- **TASK INSTRUCTIONS**:
Type out every line of the data again, exactly.
((
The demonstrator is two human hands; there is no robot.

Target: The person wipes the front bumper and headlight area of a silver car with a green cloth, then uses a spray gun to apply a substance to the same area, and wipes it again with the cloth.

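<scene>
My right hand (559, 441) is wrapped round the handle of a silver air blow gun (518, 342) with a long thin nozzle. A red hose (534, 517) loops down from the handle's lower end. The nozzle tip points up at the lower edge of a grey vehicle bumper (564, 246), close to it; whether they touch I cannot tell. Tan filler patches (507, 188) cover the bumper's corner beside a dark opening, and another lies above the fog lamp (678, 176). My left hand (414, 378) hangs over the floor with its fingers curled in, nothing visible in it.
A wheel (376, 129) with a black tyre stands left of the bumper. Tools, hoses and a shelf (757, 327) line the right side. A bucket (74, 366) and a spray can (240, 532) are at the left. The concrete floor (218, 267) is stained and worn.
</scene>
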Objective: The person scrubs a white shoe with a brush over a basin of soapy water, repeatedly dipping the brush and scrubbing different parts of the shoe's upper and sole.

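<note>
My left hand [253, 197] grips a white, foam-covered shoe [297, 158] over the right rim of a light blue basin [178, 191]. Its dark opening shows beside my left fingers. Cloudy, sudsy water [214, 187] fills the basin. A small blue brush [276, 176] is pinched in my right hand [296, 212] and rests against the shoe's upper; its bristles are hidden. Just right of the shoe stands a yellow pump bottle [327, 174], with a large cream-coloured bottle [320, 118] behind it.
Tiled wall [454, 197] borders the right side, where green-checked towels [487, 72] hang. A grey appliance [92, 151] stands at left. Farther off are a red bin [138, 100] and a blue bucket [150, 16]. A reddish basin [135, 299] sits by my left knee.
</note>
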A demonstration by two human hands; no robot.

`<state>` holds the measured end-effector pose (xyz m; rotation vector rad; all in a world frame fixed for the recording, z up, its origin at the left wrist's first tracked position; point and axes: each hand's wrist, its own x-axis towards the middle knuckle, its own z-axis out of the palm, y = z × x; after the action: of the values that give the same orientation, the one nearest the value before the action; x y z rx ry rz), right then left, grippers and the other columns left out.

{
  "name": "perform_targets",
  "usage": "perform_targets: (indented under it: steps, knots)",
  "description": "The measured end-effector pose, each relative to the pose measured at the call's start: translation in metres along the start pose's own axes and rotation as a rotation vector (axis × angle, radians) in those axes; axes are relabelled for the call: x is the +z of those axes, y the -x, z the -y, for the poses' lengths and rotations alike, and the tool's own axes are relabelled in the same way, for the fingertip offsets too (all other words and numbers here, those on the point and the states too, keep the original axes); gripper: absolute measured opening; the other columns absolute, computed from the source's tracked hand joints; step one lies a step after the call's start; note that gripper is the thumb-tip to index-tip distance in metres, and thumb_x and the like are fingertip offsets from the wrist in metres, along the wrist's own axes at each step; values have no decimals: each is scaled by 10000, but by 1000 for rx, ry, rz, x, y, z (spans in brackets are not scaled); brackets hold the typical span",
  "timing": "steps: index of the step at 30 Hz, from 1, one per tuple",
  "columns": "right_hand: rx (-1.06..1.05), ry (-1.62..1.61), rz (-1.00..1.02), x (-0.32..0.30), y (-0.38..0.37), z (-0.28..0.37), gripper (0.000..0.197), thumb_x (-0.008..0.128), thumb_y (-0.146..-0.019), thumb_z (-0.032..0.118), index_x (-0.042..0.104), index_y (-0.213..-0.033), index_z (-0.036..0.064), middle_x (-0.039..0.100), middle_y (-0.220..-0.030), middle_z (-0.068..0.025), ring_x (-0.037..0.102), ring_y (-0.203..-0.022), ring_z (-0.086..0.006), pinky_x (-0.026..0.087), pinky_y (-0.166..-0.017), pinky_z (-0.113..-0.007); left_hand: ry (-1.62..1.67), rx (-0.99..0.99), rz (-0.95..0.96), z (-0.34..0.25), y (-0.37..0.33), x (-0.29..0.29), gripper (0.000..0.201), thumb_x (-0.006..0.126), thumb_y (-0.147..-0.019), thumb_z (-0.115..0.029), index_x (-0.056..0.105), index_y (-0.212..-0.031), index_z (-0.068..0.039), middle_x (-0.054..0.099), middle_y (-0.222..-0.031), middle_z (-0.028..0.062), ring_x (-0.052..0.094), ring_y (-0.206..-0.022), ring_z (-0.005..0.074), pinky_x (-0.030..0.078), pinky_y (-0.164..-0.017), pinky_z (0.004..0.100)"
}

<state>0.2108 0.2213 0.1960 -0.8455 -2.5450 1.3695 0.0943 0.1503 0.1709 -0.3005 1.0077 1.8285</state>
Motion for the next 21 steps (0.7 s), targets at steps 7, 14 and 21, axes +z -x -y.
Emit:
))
- **ANSWER TO THIS EXERCISE**:
The demonstrator is two human hands; there is no robot.

Target: The person wipes the front bumper and headlight area of a silver car with a green cloth, then uses a spray gun to apply a substance to the same area, and wipes it again with the cloth.

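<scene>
My right hand (559, 441) is wrapped round the handle of a silver air blow gun (518, 342) with a long thin nozzle. A red hose (534, 517) loops down from the handle's lower end. The nozzle tip points up at the lower edge of a grey vehicle bumper (564, 246), close to it; whether they touch I cannot tell. Tan filler patches (507, 188) cover the bumper's corner beside a dark opening, and another lies above the fog lamp (678, 176). My left hand (414, 378) hangs over the floor with its fingers curled in, nothing visible in it.
A wheel (376, 129) with a black tyre stands left of the bumper. Tools, hoses and a shelf (757, 327) line the right side. A bucket (74, 366) and a spray can (240, 532) are at the left. The concrete floor (218, 267) is stained and worn.
</scene>
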Objective: The person scrubs a white shoe with a brush over a basin of soapy water, repeatedly dipping the brush and scrubbing different parts of the shoe's upper and sole.

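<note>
My left hand [253, 197] grips a white, foam-covered shoe [297, 158] over the right rim of a light blue basin [178, 191]. Its dark opening shows beside my left fingers. Cloudy, sudsy water [214, 187] fills the basin. A small blue brush [276, 176] is pinched in my right hand [296, 212] and rests against the shoe's upper; its bristles are hidden. Just right of the shoe stands a yellow pump bottle [327, 174], with a large cream-coloured bottle [320, 118] behind it.
Tiled wall [454, 197] borders the right side, where green-checked towels [487, 72] hang. A grey appliance [92, 151] stands at left. Farther off are a red bin [138, 100] and a blue bucket [150, 16]. A reddish basin [135, 299] sits by my left knee.
</note>
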A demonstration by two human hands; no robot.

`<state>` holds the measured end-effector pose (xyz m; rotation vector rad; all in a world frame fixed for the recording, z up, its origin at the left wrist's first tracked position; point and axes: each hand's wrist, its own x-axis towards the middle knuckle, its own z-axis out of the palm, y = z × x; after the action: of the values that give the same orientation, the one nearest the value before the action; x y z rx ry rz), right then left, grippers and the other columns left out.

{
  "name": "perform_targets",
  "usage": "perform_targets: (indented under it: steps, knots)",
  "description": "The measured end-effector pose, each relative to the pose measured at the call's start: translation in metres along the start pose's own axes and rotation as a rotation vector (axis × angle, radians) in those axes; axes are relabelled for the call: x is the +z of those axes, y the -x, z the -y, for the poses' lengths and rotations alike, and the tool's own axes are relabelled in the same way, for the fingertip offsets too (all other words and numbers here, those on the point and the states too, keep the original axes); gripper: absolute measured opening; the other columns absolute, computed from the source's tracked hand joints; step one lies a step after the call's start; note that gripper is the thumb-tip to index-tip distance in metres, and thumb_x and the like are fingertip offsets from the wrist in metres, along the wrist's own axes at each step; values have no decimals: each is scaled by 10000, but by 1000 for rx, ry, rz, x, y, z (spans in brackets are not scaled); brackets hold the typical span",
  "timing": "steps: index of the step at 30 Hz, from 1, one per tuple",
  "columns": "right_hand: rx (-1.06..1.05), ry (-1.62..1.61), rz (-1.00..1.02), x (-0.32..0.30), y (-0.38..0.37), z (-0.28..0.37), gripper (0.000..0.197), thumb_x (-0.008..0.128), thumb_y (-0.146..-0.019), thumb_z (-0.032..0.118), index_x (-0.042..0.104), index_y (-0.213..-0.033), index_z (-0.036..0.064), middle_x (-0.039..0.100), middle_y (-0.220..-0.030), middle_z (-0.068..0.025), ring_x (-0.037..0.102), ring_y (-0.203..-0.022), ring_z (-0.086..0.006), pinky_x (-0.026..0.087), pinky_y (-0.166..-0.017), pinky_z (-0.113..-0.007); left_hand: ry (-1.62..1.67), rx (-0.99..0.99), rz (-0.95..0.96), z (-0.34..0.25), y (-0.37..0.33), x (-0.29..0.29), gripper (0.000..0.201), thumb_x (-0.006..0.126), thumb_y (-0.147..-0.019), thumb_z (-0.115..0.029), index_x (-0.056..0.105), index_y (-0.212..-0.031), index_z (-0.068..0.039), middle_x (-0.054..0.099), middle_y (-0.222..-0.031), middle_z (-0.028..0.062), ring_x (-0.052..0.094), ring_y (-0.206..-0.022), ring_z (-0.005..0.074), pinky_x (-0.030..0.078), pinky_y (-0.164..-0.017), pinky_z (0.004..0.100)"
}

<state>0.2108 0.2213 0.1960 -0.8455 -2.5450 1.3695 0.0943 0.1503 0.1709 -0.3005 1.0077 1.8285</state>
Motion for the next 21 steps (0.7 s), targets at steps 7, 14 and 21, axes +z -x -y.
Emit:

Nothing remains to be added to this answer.